At first glance, the movie version of The Time Machine may appear to present a bleak outlook. Instead of exploring for the sake of exploration, as the Time Traveller does in H.G. Well's novel, the movie's George explicitly leaves turn-of-the-century England in an attempt to escape what he considers to be the growing corruption and violence in the people around him. However, he then stops his time machine in 1917 during WWI, and in 1940, in the middle of the Blitz. His third stop in 1966, just before a nuclear bombing attack hits the city, both reflects the fears of the imminent outbreak of war experienced by the film-makers and audiences in 1960, and seems to confirm to George the inevitability of war in humanity's future. The wars can only escalate, never cease, and indeed the film decides to make the separation of the Eloi and Morlocks an explicit result of the devastation caused by centuries of war that left the planet's surface almost unusable. Yet although the this chain of events may seem bleak at best, the film ends on a hopeful note, with the Morlocks destroyed, and the Eloi rediscovering their desire to fight and protect (and so, the film implies, to live). The film therefore presents the possibility of renewal, of recovery after even the most horrific of wars. Even if the human race almost destroys itself, there will eventually always be at least one rebel fighting for life.
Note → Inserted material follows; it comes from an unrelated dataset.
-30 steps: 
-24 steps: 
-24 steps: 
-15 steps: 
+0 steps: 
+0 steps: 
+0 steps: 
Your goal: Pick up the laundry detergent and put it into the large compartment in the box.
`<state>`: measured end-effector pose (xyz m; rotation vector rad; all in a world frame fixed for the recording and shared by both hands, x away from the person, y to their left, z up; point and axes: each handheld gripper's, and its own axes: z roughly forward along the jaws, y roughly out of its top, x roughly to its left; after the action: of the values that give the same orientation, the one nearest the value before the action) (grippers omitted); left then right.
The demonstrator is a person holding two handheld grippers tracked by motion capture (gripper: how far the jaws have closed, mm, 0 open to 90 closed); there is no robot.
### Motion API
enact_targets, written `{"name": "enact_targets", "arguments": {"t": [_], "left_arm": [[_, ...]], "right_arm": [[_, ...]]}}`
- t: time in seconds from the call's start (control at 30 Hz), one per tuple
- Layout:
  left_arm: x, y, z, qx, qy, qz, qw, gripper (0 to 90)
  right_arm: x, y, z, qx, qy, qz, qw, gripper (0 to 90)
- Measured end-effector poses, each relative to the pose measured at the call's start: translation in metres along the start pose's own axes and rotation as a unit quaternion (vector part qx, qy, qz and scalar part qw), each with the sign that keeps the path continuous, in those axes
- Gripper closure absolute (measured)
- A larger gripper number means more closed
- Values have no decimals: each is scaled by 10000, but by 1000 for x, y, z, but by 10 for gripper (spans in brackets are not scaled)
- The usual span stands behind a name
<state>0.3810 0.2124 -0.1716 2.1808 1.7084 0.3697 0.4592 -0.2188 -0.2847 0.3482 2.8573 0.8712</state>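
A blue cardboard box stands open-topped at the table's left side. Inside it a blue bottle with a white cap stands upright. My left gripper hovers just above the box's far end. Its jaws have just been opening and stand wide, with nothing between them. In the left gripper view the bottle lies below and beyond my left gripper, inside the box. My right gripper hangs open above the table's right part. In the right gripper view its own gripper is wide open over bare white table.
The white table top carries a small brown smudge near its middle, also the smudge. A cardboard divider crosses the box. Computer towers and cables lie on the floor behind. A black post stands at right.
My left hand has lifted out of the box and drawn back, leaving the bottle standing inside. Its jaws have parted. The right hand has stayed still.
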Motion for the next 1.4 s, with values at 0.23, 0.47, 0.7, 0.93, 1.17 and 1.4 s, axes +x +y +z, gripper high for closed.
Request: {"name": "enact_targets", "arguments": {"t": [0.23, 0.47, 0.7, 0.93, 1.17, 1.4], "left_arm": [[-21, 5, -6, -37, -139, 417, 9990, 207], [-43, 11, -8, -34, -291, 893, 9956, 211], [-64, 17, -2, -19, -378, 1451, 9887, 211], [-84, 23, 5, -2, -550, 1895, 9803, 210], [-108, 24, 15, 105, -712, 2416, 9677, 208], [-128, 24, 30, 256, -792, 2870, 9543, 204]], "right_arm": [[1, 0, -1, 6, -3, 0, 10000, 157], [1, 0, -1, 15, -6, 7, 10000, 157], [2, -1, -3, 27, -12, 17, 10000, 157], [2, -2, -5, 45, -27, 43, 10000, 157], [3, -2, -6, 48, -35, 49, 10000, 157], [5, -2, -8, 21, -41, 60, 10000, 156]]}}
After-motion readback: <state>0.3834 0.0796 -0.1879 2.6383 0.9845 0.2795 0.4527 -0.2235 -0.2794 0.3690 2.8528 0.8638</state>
However, this ultimately optimistic presentation of the future is a complete reversal of the original novel, which accepts, rather than fights, the idea that "all things must end." Since H.G. Wells wrote The Time Machine during the Fin de Siecle period, it is not surprising that it contains both an initial great hope for the continued progress and spendour of the (European) human race, but also a confirmation of the anxiety that this greatness will all fade to nothing. Therefore, not only does the time traveller fail to resolve (or even attempt to resolve) the problems of the Eloi or the terror created by the Morlocks, but he travels beyond even this, to the very end of the earth. As he watches "the life of the old world ebb away" (106) and comes to a silent, black world, he becomes overwhelmed with terror: "A horror of this great darkness came on me" (108). It is as though the Time Traveller is faced with the reality of the world, one that is not saved by the Eloi but ruled by the Morlocks, in darkness and shadow and despair. Ultimately, no matter how hard anyone resists, everything will become empty and dark.

Perhaps this difference is linked to the immediacy and clarity of the problems which caused anxiety and fear in writers in 1895 and 1960. During the Cold War, people lived under a constant fear of nuclear war, and so are perhaps in greater need of a resolution to the problems of war, however distant that resolution might be. The 1960s version of The Time Machine therefore offers the hope that, however dark things might get, and no matter how much the world changes, humanity will eventually be able to fight back and rebuild. The evil aspects of war (represented by the Morlocks) will eventually be eradicated, and the more positive aspects, like self-defense and fighting for what is right, will always remain lurking, to create a civilization that will fight on. The original novel, meanwhile, explores more general anxieties about the long-term consequences of the structure of society itself, industrialization, and the way that the growth and successes of the 19th century must eventually fade. With this "all shall fade" attitude, the novel explores cannot offer any hope for the future, cannot touch on the possibility of growth or renewal among the Eloi's, because even this would only be temporary compared to the "great darkness" that must eventually come. The fears of 1960 are resolved by a concrete, definite end-of-the-world scenario, which can then hint at the possibility of life recovering and continuing on - a known fear needing a clear sense of possible survival. The vague unsettling feeling of the fin de siecle, however, cannot be resolved or made concrete, beyond the idea that an indefinite, speculative "something" caused humanity to change and divide. It is not the fear that each individual, that society, will be ended by a nuclear war, but that one has reached the sunset on the great 19th century, and that everything, no matter how great, must eventually end.